Но Николай Иванович, очевидно, обрадовался возможности поговорить. Он подсел еще ближе и, оглядываясь, таинственно зашептал:
— Да-с: мы как ее расшифровали, господин Высоцкий, — так и подумали: тут дело не с бухты-барахты делается… Сообщает человек свой адрес, фамилию и когда увидеться. Сразу, с налету, так сказать, орлом! Налетел, расклевал, — ищи! Дело чисто сделано! Ха-ха!..
Ганс облегченно вздохнул, и рот его улыбнулся. Теперь все становилось ясно.
— Нельзя иначе, Николай Иванович, — сказал он. — Я сам — человек общительный, люблю общество умных людей… поговорить там, в картишки… А все же, знаете, нужно себя сохранить… Что же? Приехал я аккуратно, с паролем, виды видал, думаю — живо выведу всех на чистую воду, прихлопну и — дальше… Надо себя сохранить…
— Это верно-с, верно! Что говорить! — подхватил Николай Иванович. — А то начнешь ходить в жандармское, полицию или так куда… не дай бог — заметит кто из социалистов!.. А тут уж разговор короткий…
— Знаете, — перешел Ганс в деловой тон, — я, пожалуй, сегодня же вам все передам. Делать здесь больше нечего… Останется разве какая мелюзга — на развод! — усмехнулся он.
— Да-а? — обрадовался Хвостов. — Вот молодец вы, право!.. В две недели!.. И уезжаете?
— Конечно… А скоро все это сделано потому, что я сразу вошел в комитет… Ну, — и актер я хороший…
— Да-с, да-с!.. По лицу даже заметно… Гениально, можно сказать! А я вам тут пакетец припас от полковника… Сведеньица тут и потом, знаете, кое-что насчет Екатеринослава… Может, там будете, так дела можете сделать…
У Ганса сделался нестерпимый зуд в ногах от этих слов. Всеми силами сдерживая охватившее его волнение, он немного помолчал и сказал небрежно:
— Ну, что ж… Давайте! Всякое лыко в строку…
Николай Иванович расстегнул пиджак и вытащил тяжелый, толстый пакет. Принимая его, Ганс испытывал ощущение стопудовой тяжести в руке, пока пакет не очутился в его кармане. Ему вдруг сделалось ужасно радостно и весело на душе. С веселым лицом он повернулся к Хвостову и, опустив руку в карман, где лежал револьвер, сказал изменившимся голосом, в упор глядя на сыщика:
— А что бы вы сказали, Николай Иванович, если бы вдруг узнали, что я… не Высоцкий, а… социалист-революционер?

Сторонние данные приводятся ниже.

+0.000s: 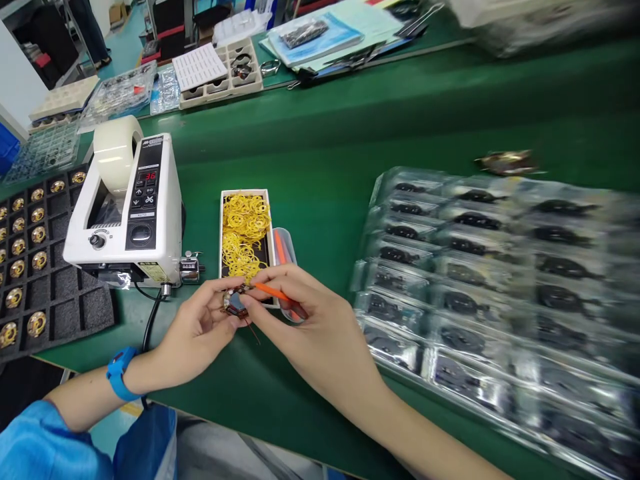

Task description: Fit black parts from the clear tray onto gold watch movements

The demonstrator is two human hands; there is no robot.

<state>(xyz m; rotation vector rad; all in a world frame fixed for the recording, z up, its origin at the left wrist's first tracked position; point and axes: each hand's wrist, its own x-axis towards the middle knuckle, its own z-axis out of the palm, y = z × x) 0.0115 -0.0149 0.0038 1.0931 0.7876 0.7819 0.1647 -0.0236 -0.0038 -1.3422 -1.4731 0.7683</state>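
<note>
My left hand (pixel 200 323), a blue band on its wrist, pinches a small round electronic part (pixel 235 303) with a dark flat face and gold-coloured edges. A thin reddish wire (pixel 254 332) hangs from that part. My right hand (pixel 320 320) is closed around a slim orange tool (pixel 273 291), whose exact kind I cannot make out; its thumb and fingertips are at the part's right edge. Just beyond the hands lies a white box (pixel 222 227) of thin yellow rings (pixel 245 220). Beside it a clear plastic cup (pixel 289 245) holds another orange piece (pixel 279 247).
A white tape dispenser (pixel 170 200) stands at left, beside a black foam tray (pixel 65 313) of gold round parts. Clear blister trays (pixel 430 347) with dark parts cover the right. Behind lie papers (pixel 320 40) and a beige compartment tray (pixel 250 60).
</note>
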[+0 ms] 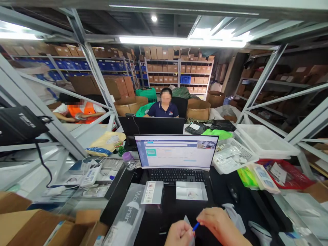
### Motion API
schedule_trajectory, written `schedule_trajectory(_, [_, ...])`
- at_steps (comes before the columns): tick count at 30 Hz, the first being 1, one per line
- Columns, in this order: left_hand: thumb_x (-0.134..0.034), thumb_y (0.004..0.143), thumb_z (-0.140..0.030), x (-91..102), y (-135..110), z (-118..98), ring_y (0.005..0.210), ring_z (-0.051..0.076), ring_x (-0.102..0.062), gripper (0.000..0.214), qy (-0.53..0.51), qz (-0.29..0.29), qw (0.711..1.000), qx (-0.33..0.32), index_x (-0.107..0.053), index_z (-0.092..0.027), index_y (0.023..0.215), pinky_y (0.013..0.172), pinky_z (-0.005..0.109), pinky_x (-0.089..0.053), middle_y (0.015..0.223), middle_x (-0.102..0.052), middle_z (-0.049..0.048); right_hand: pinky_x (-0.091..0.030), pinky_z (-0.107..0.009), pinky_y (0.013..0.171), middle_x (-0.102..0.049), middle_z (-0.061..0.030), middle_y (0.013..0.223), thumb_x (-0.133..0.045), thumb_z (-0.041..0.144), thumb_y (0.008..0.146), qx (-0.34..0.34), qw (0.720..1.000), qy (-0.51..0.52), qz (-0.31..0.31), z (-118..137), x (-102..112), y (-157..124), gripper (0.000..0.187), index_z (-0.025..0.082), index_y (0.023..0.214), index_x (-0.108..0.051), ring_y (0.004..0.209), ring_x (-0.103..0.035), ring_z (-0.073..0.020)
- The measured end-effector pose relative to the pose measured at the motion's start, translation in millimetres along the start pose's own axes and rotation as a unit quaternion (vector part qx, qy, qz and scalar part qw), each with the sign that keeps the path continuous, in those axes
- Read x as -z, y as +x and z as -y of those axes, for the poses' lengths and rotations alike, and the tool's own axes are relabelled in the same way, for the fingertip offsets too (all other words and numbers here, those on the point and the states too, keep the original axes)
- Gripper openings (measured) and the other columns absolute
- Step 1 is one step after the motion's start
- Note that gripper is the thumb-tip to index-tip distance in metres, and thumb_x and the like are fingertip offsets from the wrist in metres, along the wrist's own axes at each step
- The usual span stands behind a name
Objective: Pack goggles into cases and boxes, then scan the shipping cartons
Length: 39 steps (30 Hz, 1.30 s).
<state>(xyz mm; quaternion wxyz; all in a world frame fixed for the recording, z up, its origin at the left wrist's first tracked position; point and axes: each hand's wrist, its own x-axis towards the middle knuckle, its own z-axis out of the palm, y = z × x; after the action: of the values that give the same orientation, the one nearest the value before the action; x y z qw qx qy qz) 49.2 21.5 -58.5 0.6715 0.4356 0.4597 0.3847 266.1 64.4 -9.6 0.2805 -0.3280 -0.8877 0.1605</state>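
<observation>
Now the left hand is clenching its fingers around a blue pen above the black table, while the right hand is resting just beside it, its grip unclear; ahead, a shallow open box is lying beside a closed product carton.

Blue pen, only a short stretch showing, tilted, pinched by right hand, end pointing toward left hand. Pale grey flat piece stands up behind left hand, partly hidden. Both hands sit low, cut off by frame bottom.
</observation>
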Motion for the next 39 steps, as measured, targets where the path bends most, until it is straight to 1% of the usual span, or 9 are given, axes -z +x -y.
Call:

— Что бы я сказал? — улыбнулся Хвостов. — Сказал бы, что вы — гениальнейший артист! Гамлет-с, можно сказать!.. Талант! Хи-хи!
Ганс рассердился.
— А что бы вы сказали, — грозно произнес он, быстро вставая и приставляя браунинг к фетровой шляпе Хвостова, — что бы вы сказали, — повторил он, и его резкое лицо вспыхнуло, — если бы я сообщил вам, что здесь восемь пуль и одной из них довольно, чтобы пробить ваш грязный мозжок? А?

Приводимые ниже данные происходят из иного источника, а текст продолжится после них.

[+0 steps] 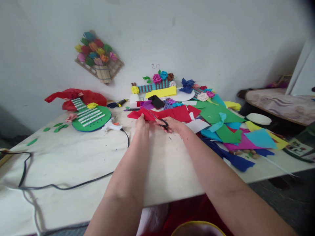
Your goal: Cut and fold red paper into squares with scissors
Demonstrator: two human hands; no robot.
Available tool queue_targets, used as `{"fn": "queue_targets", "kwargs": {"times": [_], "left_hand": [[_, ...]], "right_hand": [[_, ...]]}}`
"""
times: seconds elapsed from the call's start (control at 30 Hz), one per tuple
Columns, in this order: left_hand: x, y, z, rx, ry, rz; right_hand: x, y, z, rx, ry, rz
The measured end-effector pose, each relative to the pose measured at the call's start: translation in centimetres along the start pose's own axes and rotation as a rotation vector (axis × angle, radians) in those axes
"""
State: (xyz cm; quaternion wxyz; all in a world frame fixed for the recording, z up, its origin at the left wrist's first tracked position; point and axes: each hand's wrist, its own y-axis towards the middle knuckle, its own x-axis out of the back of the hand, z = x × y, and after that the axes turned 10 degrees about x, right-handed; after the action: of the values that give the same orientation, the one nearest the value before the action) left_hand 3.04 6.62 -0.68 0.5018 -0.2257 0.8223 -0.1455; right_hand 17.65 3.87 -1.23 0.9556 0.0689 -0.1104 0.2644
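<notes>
A strip of red crepe paper lies across the middle of the table. My left hand grips its left part, the fingers closed on it. In my right hand is a pair of scissors with dark handles, fingers wrapped round the loops. The blades point up and left, over the red paper between my hands. Whether the blades are apart I cannot make out. A white sheet piece lies just right of my right hand.
Left of my arms are a white glue gun with a black cord and a green craft guitar. Behind the red paper lies a black phone. Coloured sheets are heaped at the right. A power cable crosses the front left.
</notes>
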Motion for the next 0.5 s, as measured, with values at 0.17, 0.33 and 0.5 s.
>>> {"fn": "queue_targets", "kwargs": {"times": [0.17, 0.33, 0.5], "left_hand": [[0.0, 0.4, 0.0, -0.003, -0.008, 0.000], [0.0, 0.3, -0.1, -0.006, -0.008, -0.001], [-0.1, 0.3, -0.2, -0.012, -0.019, -0.007]], "right_hand": [[-0.1, 0.1, 0.0, 0.007, -0.020, -0.008], [-0.4, -0.1, 0.4, 0.004, -0.036, -0.023], [-0.8, -0.3, 1.0, -0.013, -0.078, -0.060]]}}
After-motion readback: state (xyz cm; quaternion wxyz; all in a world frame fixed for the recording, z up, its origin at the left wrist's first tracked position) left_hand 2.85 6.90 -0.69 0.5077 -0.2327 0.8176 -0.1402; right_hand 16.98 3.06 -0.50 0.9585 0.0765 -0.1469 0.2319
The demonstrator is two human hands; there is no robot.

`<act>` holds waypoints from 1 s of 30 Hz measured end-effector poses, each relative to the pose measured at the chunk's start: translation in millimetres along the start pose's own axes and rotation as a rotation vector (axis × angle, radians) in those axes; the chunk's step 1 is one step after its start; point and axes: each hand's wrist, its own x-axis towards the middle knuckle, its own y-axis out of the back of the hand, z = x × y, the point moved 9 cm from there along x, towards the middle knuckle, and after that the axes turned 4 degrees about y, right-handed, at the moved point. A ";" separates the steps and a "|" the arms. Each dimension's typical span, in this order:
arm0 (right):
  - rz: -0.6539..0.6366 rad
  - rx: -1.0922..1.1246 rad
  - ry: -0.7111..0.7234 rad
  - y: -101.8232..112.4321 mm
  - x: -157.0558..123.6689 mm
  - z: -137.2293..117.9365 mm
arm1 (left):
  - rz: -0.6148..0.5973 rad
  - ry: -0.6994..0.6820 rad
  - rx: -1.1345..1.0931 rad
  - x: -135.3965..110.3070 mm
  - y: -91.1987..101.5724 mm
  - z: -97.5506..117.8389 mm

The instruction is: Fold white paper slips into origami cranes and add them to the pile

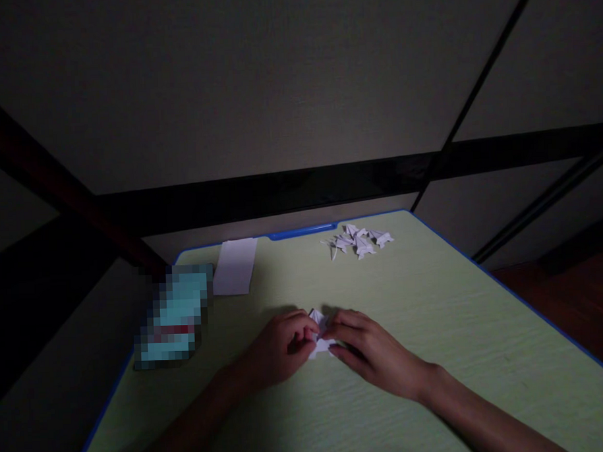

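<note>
A small piece of folded white paper [323, 344] lies on the table in front of me, its pointed tip facing away. From the left, my left hand [284, 345] pinches its edge between thumb and curled fingers. My right hand [366, 346] closes on the opposite side, with its fingertips pressed onto the paper and the thumb at the lower edge. The fingers cover much of the folds, so the paper's full shape is partly hidden.
Several folded white paper figures [360, 240] sit in a cluster at the far side of the pale green table [433, 300]. A stack of white paper [235, 266] lies at the back left, beside a pixelated blue-green rectangle [178, 309]. Dark panels [257, 89] rise behind the table.
</note>
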 end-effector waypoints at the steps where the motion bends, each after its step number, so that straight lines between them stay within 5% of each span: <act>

Николай Иванович сидел, сложив руки на коленях, недоумевающе улыбался и вдруг побелел в темноте, как снег. Глаза его в ужасе, казалось, хотели выскочить из орбит. Он протянул руки перед собой, как бы отстраняя Ганса, и пролепетал:
— Хо-хо-роший револь-вер… У вас… ка-казенный?